Assignment:
Beginning with the line that contains "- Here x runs" in the material below, print each line exactly until the line that contains "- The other" has been printed, then stop.

Collected data:

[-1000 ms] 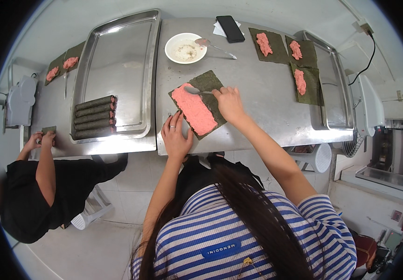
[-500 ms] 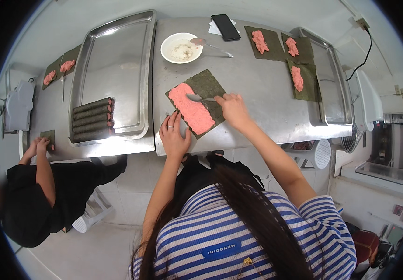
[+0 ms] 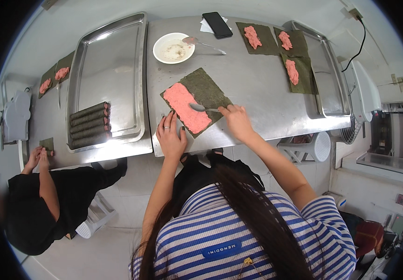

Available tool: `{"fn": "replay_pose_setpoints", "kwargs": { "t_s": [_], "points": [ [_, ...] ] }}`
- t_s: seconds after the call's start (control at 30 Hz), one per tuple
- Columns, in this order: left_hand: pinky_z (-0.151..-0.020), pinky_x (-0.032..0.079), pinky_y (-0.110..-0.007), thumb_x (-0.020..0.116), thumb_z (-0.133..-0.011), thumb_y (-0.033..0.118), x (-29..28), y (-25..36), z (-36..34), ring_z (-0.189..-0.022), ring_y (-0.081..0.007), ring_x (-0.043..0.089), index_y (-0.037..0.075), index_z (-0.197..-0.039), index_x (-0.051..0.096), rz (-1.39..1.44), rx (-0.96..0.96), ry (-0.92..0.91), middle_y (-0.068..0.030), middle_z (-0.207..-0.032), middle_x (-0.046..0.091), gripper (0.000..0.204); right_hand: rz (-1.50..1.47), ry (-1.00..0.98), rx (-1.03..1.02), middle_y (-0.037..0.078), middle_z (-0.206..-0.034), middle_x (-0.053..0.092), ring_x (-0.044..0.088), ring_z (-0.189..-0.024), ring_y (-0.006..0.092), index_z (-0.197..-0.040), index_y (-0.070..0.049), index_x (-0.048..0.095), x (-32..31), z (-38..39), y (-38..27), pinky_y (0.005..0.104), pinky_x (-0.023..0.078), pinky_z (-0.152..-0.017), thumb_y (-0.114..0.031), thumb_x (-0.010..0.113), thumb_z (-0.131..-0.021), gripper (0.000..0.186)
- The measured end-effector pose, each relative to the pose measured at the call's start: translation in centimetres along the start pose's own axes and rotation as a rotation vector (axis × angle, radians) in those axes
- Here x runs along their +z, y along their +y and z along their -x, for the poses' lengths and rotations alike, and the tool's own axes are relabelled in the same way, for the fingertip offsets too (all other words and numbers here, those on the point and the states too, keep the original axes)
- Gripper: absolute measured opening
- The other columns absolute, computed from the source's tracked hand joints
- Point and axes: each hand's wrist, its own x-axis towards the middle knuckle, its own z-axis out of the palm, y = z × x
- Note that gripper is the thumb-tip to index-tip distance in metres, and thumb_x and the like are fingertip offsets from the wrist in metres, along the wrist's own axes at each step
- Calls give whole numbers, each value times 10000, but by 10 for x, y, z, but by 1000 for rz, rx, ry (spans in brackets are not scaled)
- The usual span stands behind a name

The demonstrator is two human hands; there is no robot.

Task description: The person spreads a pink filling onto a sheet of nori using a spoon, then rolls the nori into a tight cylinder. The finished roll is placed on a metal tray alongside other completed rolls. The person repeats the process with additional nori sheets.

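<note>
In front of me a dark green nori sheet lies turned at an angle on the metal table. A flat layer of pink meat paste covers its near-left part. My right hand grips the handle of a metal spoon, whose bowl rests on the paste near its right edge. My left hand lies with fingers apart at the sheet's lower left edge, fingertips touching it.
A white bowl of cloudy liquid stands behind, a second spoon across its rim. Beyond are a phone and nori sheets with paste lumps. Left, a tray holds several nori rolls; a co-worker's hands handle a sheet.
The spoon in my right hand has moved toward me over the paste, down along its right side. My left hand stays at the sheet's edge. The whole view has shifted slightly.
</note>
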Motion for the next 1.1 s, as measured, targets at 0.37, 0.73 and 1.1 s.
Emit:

Solution for this problem:
- Here x runs along their +z, y along their +y and z along their -x, for the poses' lengths and rotations alike, and the tool's own axes are relabelled in the same way, for the fingertip offsets too (all other words and numbers here, those on the point and the states too, keep the original axes)
- Gripper: absolute measured opening
- The other columns absolute, computed from the source's tracked hand joints

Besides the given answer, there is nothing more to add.